For what it is, the build quality of the Slide N Scan is OK, but my mind continually harkens back to my old ViewMaster toys. The Slide N Scan is lightweight but generally feels cheaply made, including the feel of the buttons, and this is the high-end of Kodak’s range (save the 7-inch bigger brother which is essentially the same device with a bigger screen).
After looking at the components, I would like to see Kodak eliminate the HDMI output and put more money into improved build quality. I get that the people scanning slides may come from an experience that the device is the thing used for viewing—scan in the images and connect to the TV and watch them back. The Slide N Scan can do this via HDMI, but I’m not sure it needs to. The poor software makes it difficult to prepare images for viewing. It’s hard to determine the orientation of slides and negatives, so they often end up upside down or backward. I would remove that option and put the money into hardware engineering and better components.
I would also like the scanner to include a bigger scan aperture for Pana-Vue® slides, an extra-large square slide format that the Kodak Slide N Scan unceremoniously crops. Although I managed to scan the slides, they all exist as two or more files, awaiting a day when I find the ambition to stitch them back together.

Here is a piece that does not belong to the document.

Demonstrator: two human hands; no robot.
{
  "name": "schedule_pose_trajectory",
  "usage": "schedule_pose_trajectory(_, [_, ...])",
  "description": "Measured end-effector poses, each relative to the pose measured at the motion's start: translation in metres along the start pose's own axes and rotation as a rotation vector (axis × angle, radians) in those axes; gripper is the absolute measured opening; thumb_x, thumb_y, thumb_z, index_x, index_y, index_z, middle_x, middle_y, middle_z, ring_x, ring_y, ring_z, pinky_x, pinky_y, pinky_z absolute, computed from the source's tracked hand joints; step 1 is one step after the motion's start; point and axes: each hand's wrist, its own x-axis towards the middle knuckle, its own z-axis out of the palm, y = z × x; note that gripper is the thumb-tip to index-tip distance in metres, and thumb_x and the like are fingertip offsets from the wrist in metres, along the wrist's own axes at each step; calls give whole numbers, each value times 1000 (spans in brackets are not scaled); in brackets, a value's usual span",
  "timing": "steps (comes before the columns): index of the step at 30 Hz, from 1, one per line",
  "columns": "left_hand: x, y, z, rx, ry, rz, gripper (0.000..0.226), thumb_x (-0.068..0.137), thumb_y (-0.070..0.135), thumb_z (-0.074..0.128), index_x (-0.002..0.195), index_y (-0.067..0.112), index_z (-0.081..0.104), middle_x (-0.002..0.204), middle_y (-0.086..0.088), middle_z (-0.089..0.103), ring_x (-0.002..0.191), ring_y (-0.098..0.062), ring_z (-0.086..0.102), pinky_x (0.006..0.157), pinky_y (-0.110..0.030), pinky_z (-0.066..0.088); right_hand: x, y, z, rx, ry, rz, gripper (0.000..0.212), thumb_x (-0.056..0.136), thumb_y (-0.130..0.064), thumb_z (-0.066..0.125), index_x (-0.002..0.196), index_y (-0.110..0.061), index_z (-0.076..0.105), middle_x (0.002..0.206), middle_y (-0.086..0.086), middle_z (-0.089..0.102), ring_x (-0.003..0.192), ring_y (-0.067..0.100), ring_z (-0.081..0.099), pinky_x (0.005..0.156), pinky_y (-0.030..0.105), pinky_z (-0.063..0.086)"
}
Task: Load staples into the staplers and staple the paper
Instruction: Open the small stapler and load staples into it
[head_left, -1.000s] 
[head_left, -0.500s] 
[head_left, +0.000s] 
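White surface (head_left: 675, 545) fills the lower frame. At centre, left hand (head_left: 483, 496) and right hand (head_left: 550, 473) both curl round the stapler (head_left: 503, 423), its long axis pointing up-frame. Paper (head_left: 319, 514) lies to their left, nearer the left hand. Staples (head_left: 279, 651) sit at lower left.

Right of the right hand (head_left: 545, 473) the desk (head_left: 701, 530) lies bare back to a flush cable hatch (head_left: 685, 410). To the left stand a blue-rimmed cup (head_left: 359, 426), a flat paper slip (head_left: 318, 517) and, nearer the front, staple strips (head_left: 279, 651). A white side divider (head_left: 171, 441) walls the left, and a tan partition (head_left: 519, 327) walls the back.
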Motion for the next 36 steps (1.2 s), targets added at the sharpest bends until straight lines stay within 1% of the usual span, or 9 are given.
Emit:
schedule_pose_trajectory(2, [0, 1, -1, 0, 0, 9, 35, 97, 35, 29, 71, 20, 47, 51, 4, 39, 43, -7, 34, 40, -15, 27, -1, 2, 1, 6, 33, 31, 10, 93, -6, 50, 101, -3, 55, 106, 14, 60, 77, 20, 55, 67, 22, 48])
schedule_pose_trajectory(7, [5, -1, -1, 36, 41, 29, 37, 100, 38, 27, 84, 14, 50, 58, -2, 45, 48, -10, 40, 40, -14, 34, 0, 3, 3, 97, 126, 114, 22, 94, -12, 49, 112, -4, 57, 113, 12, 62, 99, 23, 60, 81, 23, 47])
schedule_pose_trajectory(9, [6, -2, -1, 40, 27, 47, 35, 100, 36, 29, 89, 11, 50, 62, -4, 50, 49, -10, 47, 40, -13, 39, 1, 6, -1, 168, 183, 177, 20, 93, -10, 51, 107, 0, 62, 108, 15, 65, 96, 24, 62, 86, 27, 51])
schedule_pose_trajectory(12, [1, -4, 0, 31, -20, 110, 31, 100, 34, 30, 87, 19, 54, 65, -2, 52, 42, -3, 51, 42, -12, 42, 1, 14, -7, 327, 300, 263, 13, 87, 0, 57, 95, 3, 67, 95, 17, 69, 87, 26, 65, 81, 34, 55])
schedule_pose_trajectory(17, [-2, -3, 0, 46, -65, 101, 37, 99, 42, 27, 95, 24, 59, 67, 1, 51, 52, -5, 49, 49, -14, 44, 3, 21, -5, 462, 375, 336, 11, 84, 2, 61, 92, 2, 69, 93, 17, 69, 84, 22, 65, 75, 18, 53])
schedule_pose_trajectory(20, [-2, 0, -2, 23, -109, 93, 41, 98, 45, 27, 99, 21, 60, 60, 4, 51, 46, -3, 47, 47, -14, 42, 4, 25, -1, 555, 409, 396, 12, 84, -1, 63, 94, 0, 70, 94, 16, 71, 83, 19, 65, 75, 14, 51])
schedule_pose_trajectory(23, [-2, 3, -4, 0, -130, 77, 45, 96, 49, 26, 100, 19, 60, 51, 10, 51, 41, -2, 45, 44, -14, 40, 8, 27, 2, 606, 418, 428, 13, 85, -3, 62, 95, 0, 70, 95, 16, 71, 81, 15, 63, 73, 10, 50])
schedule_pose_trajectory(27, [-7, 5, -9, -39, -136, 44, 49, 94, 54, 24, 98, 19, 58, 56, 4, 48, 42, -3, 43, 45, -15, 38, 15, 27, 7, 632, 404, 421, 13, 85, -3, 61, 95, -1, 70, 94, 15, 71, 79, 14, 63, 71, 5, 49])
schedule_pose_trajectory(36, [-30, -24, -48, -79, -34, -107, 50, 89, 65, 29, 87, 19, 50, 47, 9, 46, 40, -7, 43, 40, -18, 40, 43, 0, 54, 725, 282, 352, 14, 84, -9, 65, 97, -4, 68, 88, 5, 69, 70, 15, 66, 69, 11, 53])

Kodak Slide N Scan: The Bottom Line
With more ideas for improvement than features I like, it’s a fair question to ask if I would recommend the Slide N Scan. I would answer that with a qualified “yes.” If most of what you need to process comes from family photos and slides, then the Slide N Scan will do a good job of transforming physical objects into digital keepsakes. If you are trying to capture large-form slides or television or movie memorabilia, it might underserve the requirements of those media.
Keep in mind that the Kodak Slide N Scan is primarily a consumer device that transfers images from slides and film to digital. It does that just fine, with relatively high-quality 14-megapixel images and a pretty low entry cost.
Kodak provided the Slide N Scan for review. Images courtesy of Kodak.